Progressions in sumset or complement

Question

Fix $\epsilon>0$.

For all large $N$, does there exist $A\subset [N]:=\{1,\dots,N\}$ such that both $A+A$ and $A^c:=[N]\setminus A$ lack arithmetic progressions of length $N^\epsilon$?

I am aware Rusza used “niveau sets” to create dense subsets of $[N]$ whose sumsets lack progressions of length $\exp(\log^{2/3+o(1)}N)$ (see https://eudml.org/doc/206433). But I don’t understand the construction well enough to know if it lacks long progressions in the complement (and thus satisfies the above).

My motivation is that I read that it was an open problem to determine for $r\ge 2$ if there exists $\epsilon_r> 0$, so any $r$-coloring $c:[N]\to [r]$ has some color class $A$ where $A+A$ contains a progression of length $N^{\epsilon_r}$. If one could find some $\epsilon>0$ where my question is false, then we could inductively take $\epsilon_r =(r-1)\epsilon$. So I am hoping to learn if this approach is viable.

Answer 1

I don't know of a reference where this has been worked out for niveau sets in $[N]$, but I would guess that niveau sets do not work, by considering the 'finite field model' of niveau sets in $\mathbb{F}_2^n$ (as discussed by Ben Green in https://arxiv.org/pdf/math/0409420.pdf).

The 'niveau set' here is $A\subset \mathbb{F}_2^n$ consisting of all vectors with at least $n/2+\sqrt{n}/2$ ones. Green shows (Theorem 9.4 of the above paper) that $A+A$ does not contain any large cosets of subspaces, but the complement of $A$ (which is the set of all vectors with at least $n/2-\sqrt{n}/2$ zeros) trivially contains a subspace of dimension $n/2+\sqrt{n}/2$. (One can show by Green's argument that this is also best possible.)

This does not directly answer your question, but generally we expect $\mathbb{F}_2^n$ to behave similarly to $[N]$ and cosets of subspaces to be analogous to arithmetic progressions, and niveau sets behave similarly in both settings. So I would guess that the complements of Ruzsa's niveau sets in $[N]$ probably do contain arithmetic progressions of length $N^c$ for some $c>0$.

Answer 2

Ah, I realized how to construct such $A$.
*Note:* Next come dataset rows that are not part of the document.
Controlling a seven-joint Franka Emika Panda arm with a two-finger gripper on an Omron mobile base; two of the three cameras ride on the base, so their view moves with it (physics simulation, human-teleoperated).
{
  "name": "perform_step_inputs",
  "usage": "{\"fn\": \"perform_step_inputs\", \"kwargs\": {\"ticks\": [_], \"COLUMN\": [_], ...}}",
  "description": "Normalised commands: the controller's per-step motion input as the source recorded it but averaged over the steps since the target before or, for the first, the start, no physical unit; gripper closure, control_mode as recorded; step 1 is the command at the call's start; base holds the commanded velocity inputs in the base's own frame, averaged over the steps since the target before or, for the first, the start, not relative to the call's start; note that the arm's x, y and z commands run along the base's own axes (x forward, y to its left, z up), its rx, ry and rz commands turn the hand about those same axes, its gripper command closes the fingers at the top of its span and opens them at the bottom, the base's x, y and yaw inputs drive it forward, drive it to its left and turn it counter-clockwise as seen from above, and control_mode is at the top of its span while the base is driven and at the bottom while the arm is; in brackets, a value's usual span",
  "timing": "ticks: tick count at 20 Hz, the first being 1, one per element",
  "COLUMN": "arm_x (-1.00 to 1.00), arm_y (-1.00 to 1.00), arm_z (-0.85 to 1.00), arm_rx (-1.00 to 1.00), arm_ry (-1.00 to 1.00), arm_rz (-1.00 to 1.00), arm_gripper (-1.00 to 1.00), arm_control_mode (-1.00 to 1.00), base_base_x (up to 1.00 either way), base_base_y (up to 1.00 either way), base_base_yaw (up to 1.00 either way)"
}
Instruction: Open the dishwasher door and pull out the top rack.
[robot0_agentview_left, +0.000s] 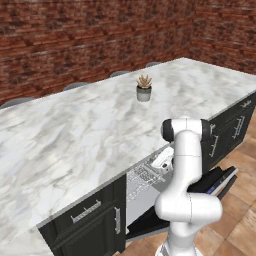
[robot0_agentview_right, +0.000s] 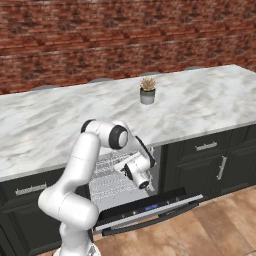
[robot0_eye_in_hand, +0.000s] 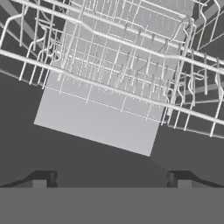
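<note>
My claw (robot0_eye_in_hand: 111, 177) was spread, holding nothing, above the lowered dishwasher door (robot0_agentview_right: 150, 207). The top rack (robot0_eye_in_hand: 127, 65) lay straight ahead under the table's front edge, front rail running crosswise.

A long white-and-grey marble countertop (robot0_agentview_left: 75, 135) runs over black cabinet fronts, before a red brick wall. On it stands a small grey pot holding a spiky green succulent (robot0_agentview_left: 144, 89), upright, set toward the far edge and well apart from the near edge.
</note>
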Motion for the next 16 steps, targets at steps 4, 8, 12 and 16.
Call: {"fn": "perform_step_inputs", "kwargs": {"ticks": [4,8,12,16], "arm_x": [0.53,0.38,0.37,0.57], "arm_y": [0.0,0.0,0.05,0.14], "arm_z": [-0.21,0.01,-0.02,-0.29], "arm_rx": [0.0,0.01,0.01,0.0], "arm_ry": [-0.03,-0.12,-0.1,-0.03], "arm_rz": [0.0,0.0,0.0,0.0], "arm_gripper": [-1.0,-1.0,-1.0,-1.0], "arm_control_mode": [-1.0,-1.0,-1.0,-1.0], "base_base_x": [0.0,0.0,0.0,0.0], "base_base_y": [0.0,0.0,0.0,0.0], "base_base_yaw": [0.0,0.0,0.0,0.0]}}
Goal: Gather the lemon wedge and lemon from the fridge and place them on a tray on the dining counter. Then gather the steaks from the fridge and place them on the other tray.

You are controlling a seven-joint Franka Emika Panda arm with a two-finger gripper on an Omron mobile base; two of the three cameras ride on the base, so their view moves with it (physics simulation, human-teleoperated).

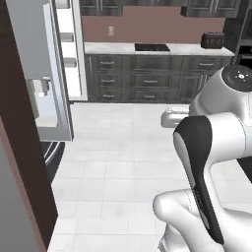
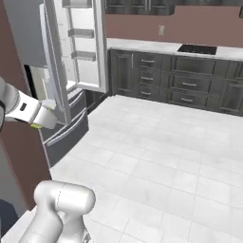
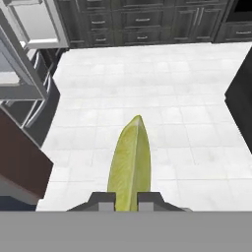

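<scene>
A yellow-green lemon wedge (image 3: pixel 130 162) stands pinched between my two fingertips, with my gripper (image 3: pixel 123 199) shut on it, above the white tiled floor. From the right base view, the wedge (image 2: pixel 35 126) peeks out as a small yellow bit under my white hand, close to the fridge (image 2: pixel 57 71). The fridge stands with its doors swung open, at the left in the left base view (image 1: pixel 54 74) and at the upper left in the hand view (image 3: pixel 24 74). The lemon, steaks, trays and dining counter are out of view.
Dark drawer cabinets (image 2: pixel 190 85) line the far wall under a white counter with a cooktop (image 1: pixel 152 47) and a toaster (image 1: pixel 212 40). Wide tiled floor (image 1: pixel 118 157) lies between. A dark cabinet edge (image 3: pixel 241 98) stands at the hand view's right.
</scene>
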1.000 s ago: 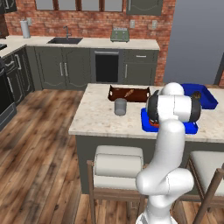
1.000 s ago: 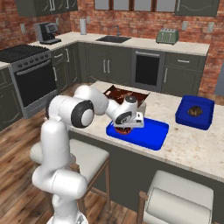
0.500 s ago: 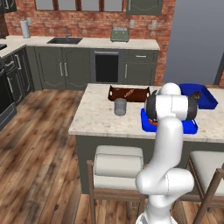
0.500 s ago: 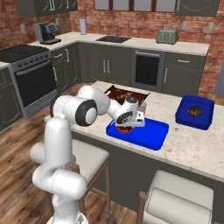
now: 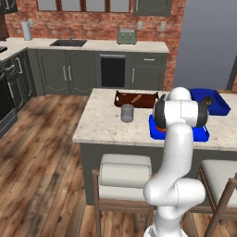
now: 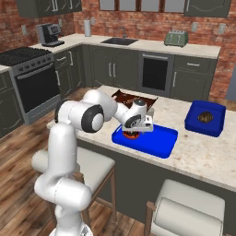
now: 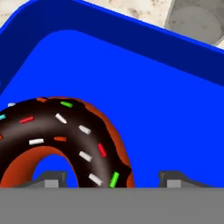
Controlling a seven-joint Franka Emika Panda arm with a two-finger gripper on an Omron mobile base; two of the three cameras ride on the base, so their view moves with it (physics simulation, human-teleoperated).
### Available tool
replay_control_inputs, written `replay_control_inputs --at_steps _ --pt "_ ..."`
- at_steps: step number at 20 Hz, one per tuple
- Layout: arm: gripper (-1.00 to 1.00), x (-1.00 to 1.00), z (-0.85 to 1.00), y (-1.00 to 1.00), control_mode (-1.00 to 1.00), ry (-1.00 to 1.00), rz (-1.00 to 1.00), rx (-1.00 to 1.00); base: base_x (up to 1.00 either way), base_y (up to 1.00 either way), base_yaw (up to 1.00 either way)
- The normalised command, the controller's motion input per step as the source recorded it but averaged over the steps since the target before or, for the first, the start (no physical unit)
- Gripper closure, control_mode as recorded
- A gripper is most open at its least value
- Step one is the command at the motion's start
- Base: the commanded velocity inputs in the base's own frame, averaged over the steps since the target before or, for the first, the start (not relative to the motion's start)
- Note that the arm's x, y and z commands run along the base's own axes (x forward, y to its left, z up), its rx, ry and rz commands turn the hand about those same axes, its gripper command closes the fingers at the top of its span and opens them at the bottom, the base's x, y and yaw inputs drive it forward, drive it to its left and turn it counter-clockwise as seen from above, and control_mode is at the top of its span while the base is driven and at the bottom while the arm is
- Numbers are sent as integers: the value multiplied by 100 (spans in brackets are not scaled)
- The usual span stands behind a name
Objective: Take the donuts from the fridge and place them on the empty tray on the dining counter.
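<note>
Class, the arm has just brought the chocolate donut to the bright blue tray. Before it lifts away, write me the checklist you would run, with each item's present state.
1. Chocolate donut lies inside the bright blue tray: ok.
2. Pincer open, tips standing apart: ok.
3. Tips clear of the donut: cannot tell; in the hand view one tip sits at the ring's hole, the other on bare tray floor.
4. Tray rests on the dining counter, within its edge: ok.
5. Pink donut on the tray: not ok; none is seen there.
6. Lift path free of the grey cup and the dark brown tray: ok, both stand beside the blue tray.
</note>
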Motion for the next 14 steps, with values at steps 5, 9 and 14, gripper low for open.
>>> replay_control_inputs --at_steps 5,9,14 --pt "-100 0 22 0 -100 13 -7 0 0 0 0" --pt "-100 0 73 0 -100 10 -5 0 0 0 0" --pt "-100 -22 69 0 -100 -2 -4 0 0 0 0"
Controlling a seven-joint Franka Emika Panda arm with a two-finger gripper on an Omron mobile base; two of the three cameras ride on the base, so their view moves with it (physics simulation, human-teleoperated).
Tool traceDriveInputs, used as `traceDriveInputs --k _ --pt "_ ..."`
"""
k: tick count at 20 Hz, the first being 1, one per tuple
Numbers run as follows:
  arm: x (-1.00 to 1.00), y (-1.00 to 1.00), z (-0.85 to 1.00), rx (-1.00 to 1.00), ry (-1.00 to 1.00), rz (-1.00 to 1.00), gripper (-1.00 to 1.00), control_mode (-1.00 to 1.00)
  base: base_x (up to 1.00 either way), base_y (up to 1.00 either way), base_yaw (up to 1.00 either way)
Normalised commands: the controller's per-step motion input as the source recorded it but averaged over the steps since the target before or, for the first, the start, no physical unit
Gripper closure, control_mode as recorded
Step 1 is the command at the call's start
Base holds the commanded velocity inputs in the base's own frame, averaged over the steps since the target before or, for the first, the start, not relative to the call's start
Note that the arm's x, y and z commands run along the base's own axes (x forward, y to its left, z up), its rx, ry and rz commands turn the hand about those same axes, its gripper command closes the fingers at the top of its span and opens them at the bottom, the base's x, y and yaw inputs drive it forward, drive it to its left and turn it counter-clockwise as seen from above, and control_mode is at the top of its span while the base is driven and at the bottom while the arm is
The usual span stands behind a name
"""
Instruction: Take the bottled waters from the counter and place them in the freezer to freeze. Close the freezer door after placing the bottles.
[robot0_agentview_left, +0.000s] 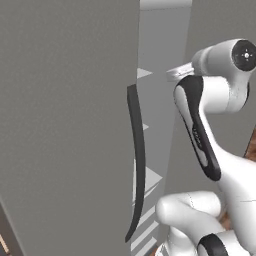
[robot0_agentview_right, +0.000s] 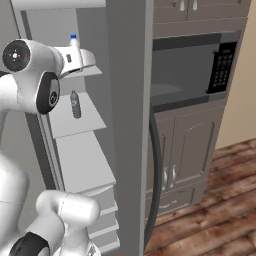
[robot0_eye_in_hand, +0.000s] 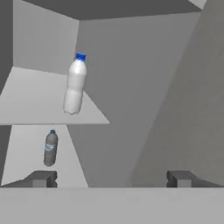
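Observation:
Two bottled waters stand inside the open freezer (robot0_agentview_right: 80, 165). The whitish one (robot0_eye_in_hand: 75, 85) is upright on an upper shelf; in the right base view only its blue cap (robot0_agentview_right: 73, 37) shows, above my hand. The darker grey one (robot0_eye_in_hand: 50, 148) (robot0_agentview_right: 75, 105) stands on the shelf below. My gripper (robot0_eye_in_hand: 111, 179) is open with nothing between its fingertips, held back from both bottles at about the upper shelf's height. The freezer door (robot0_agentview_right: 127, 100) stands open to the right of the shelves, edge-on, with its dark bar handle (robot0_agentview_right: 155, 175). The counter is out of view.
A second grey door panel (robot0_agentview_left: 70, 125) with a long dark handle (robot0_agentview_left: 137, 165) rises close on my left. A built-in black-glass oven (robot0_agentview_right: 190, 70) and cabinet doors (robot0_agentview_right: 185, 150) stand right of the freezer, above a wooden floor (robot0_agentview_right: 220, 210).

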Motion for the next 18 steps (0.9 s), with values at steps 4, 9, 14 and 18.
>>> traceDriveInputs --k 4,9,14,18 --pt "-0.64 -0.28 0.00 -0.06 0.26 -0.30 -1.00 -1.00 0.00 0.00 0.00" --pt "-0.41 -0.11 0.00 0.01 0.43 -0.34 -1.00 -1.00 0.00 0.00 0.00" --pt "-0.44 0.00 -0.02 0.12 0.36 -0.26 -1.00 -1.00 0.00 0.00 0.00" --pt "-0.34 0.00 -0.34 0.27 0.17 -0.08 -1.00 -1.00 0.00 0.00 0.00"
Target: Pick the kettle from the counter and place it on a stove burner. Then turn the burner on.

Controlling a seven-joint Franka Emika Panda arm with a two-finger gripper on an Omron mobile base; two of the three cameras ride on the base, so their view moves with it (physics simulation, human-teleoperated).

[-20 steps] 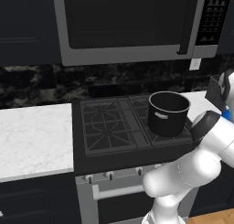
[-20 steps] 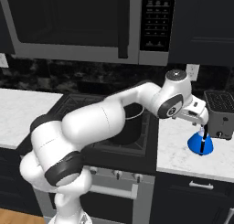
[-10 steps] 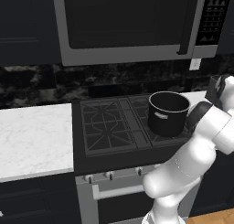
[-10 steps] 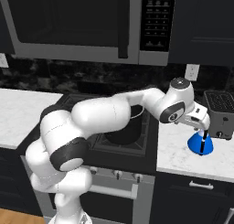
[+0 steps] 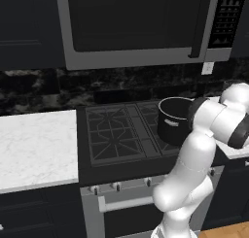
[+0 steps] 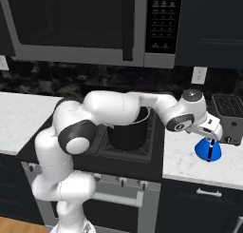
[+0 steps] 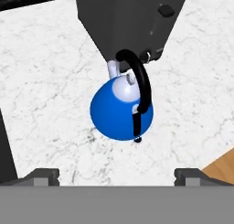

The idea is to just crudely mimic the construction for the off-diagonal van der Waerden numbers $w(3,k)$.

We fix parameters $D,M,\rho$ which will be optimized later.

We shall sample $M$ points $x_1,\dots,x_M$ from the $D$-dimensional torus $\Bbb{T}^D := \Bbb{R}^D/\Bbb{Z}^D$. We then take $A_0\subset \Bbb{T}^D$ to be $\{x_1,\dots,x_M\}+B_0$ where $B_0$ is the box $[0,\rho]^D+\Bbb{Z}^D$.

One then chooses $\theta \in \Bbb{T}^D$ uniformly at random and takes $A=\{n\in[N]: n\theta \in A_0\}$. I claim that we can let $D=D(N)\to \infty$ as $N\to \infty$ while ensuring $A+A$ and $A^c$ both lack progressions of length $N^{O(1/D)}$.

In short, one just modifies several calculations from my paper (https://arxiv.org/abs/2111.01099). I might update with further details later, but if I’m not mistaken, this blocks progressions of length $\exp(O(\sqrt{\log N \log\log N}))$.

The intuition is that this looks like a union of $M$ generalized arithmetic progressions (GAP's) of rank $D$, $G_1,...,G_M$ where each $G_i$ "looks generic" and thus doesn't have any arithmetic progressions much longer than $N^{1/D}$. The $M$ GAP'S are sufficiently randomly distributed in $[N]$ that they block progressions in the complement, as was shown in the aforementioned paper.

Meanwhile, $A+A$ looks like a union of $M^2$ GAP's of rank $D$, which again all look generic. Taking $M$ much smaller than $N^{1/D}$, these $M^2$ GAP's in $A+A$ shouldn't really interact, resulting in there not being progressions dramatically longer than $N^{1/D}$.